### [Your assignment]
Which lines in the data below contain the word "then"? Pull each of them out.

———

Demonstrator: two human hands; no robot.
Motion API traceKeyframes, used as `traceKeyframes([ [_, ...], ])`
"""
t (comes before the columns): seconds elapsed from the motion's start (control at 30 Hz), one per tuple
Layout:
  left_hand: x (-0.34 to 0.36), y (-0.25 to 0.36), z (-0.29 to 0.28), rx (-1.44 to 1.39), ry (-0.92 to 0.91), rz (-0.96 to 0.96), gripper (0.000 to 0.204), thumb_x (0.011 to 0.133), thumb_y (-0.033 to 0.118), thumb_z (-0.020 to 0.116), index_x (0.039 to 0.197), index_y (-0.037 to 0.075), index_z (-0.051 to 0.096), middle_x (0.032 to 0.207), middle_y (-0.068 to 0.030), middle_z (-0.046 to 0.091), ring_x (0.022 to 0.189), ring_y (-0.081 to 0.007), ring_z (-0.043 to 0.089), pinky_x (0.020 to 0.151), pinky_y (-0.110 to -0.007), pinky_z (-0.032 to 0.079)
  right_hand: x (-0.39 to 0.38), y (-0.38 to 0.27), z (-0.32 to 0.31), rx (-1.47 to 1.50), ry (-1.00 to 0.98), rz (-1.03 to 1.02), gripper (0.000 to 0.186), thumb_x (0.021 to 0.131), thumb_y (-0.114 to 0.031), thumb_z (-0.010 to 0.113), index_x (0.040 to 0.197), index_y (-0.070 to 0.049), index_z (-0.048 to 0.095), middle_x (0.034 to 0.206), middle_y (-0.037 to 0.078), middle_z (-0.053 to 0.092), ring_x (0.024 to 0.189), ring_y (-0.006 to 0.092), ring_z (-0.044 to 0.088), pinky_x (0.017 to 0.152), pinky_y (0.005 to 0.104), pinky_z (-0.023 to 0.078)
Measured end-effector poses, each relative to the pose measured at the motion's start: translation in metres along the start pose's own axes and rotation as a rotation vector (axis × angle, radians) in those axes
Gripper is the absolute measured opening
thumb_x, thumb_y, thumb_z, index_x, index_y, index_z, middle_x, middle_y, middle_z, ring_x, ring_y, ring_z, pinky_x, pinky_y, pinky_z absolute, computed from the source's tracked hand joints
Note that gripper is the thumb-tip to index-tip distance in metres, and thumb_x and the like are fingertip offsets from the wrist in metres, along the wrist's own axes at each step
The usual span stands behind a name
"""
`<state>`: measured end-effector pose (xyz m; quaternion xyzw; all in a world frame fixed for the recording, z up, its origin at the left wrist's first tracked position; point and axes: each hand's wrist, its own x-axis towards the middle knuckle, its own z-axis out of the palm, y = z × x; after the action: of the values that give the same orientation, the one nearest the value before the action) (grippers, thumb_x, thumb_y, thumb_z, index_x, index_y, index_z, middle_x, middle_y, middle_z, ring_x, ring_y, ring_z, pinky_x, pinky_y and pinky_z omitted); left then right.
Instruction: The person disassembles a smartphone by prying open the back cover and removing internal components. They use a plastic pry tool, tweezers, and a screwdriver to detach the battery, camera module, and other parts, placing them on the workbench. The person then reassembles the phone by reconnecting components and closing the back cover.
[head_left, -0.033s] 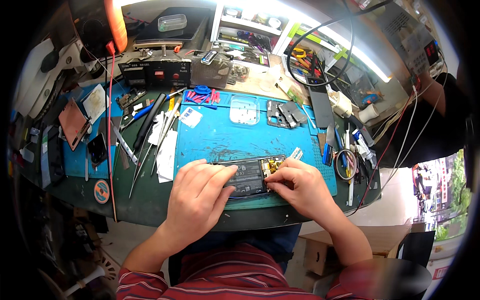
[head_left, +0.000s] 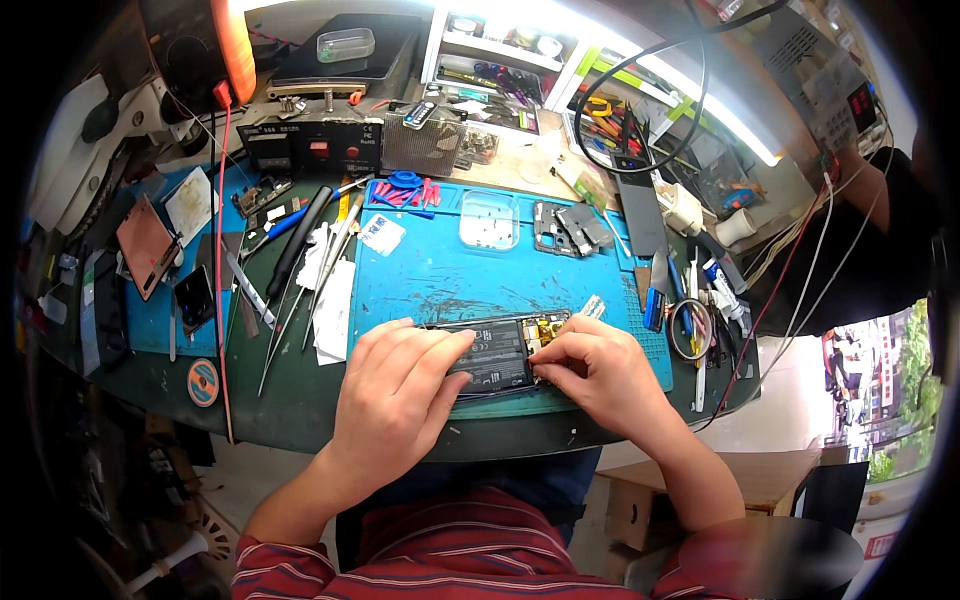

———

### [Answer below]
`<state>`: measured end-effector pose (xyz m; quaternion xyzw; all in a world frame fixed for the recording, z up, its origin at the left wrist's first tracked position; point and axes: each hand's wrist, its own x-axis towards the middle knuckle, its own z-axis out of the palm, y = z × x; after the action: of the values that give the same orientation, the one nearest the value before the action) (grippers, thumb_x, thumb_y, thumb_z, index_x, index_y, index_z, middle_x, middle_y, middle_z, ring_x, ring_y, ring_z, pinky_x, pinky_y and pinky_z omitted); left then right.
Instruction: The person disassembles a smartphone by prying open the back cover and removing internal components. They use a plastic pry tool, tweezers, and a screwdriver to detach the battery, camera module, and other parts, placing them on the workbench. The person then reassembles the phone by reconnecting components and closing the back cover.

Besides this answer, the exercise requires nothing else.